Can good Karma run out? Honestly, because folks I am beginning to think it does.
I am seriously thinking that any good Karma I had stored up, saved, what have you, has officially run out. Call it bad luck if you want, either way, its true. The last month or so has been the ultimate worse.
I truly feel something is attacking myself, my family, my husband and I am rather tired of it. Tired of feeling hurt, sad, emotional. Tired of things just not seeming to come together despite mine *our* efforts in trying to change things. Tired of going through daily life wondering who is mad at me on any particular day. Bad news seems to be running rapid these days as well. I almost went an entire day on Tuesday without having anything go "wrong". Of course, that didn't happen. I value myself a good person. I try hard to be nice and honest with those around me. I give my all in anything I do. Just maybe though, I am just not doing a good job. Who knows.

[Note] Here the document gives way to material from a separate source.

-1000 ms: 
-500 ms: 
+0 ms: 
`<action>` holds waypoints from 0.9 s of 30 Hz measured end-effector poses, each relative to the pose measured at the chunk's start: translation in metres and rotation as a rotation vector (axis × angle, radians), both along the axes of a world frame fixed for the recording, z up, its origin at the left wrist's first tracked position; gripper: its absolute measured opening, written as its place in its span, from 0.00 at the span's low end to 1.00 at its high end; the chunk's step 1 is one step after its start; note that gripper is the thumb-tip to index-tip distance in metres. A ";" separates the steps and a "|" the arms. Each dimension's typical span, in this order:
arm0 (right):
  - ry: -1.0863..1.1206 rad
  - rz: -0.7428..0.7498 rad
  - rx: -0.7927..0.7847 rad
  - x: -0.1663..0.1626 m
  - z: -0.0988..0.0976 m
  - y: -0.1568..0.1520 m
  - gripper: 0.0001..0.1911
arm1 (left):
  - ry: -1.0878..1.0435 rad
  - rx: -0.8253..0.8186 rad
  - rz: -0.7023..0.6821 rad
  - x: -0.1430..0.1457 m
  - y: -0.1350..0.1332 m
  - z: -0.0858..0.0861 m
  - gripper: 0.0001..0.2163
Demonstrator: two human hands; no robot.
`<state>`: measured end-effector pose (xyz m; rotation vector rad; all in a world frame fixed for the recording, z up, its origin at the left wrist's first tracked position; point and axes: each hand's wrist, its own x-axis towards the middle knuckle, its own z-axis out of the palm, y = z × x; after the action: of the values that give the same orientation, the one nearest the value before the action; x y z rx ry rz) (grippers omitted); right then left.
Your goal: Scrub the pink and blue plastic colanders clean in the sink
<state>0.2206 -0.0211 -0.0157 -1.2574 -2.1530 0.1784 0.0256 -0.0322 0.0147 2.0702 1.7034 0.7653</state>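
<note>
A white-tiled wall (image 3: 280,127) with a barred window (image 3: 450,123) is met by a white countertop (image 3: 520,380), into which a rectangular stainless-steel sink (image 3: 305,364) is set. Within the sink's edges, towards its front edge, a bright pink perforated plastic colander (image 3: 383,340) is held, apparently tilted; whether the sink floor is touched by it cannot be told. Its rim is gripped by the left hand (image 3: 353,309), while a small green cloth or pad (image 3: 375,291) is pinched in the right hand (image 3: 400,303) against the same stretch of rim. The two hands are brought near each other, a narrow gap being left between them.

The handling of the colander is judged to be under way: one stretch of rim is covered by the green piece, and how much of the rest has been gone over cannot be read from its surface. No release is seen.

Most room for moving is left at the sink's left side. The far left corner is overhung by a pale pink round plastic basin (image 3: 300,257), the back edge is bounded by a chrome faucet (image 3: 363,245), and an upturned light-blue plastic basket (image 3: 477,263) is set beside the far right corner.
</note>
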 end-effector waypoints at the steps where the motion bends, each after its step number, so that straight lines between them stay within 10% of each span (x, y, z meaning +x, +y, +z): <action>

I am just wondering when things will get better. If they will get better. It seems the past year has been extremely stressful and since the start of the New Year things have just seemed to have gotten worse and not better. The feeling of "stuck" comes to mind. Where do we go from here. I am a doer and go getter and I am finding it hard to be stuck in "limbo" all the time. I wake up with a positive attitude every morning knowing its a "new day" but something seems to squash that reality and end that good feeling rather quickly.
So tell me, does Good Karma/Luck run out? And if so, how in the world can I get it back. I know I shouldn't complain, so many other people have it rough right now, so maybe, maybe my luck and compassion went to those who need it more? I am thinking out loud, feel free to chime in.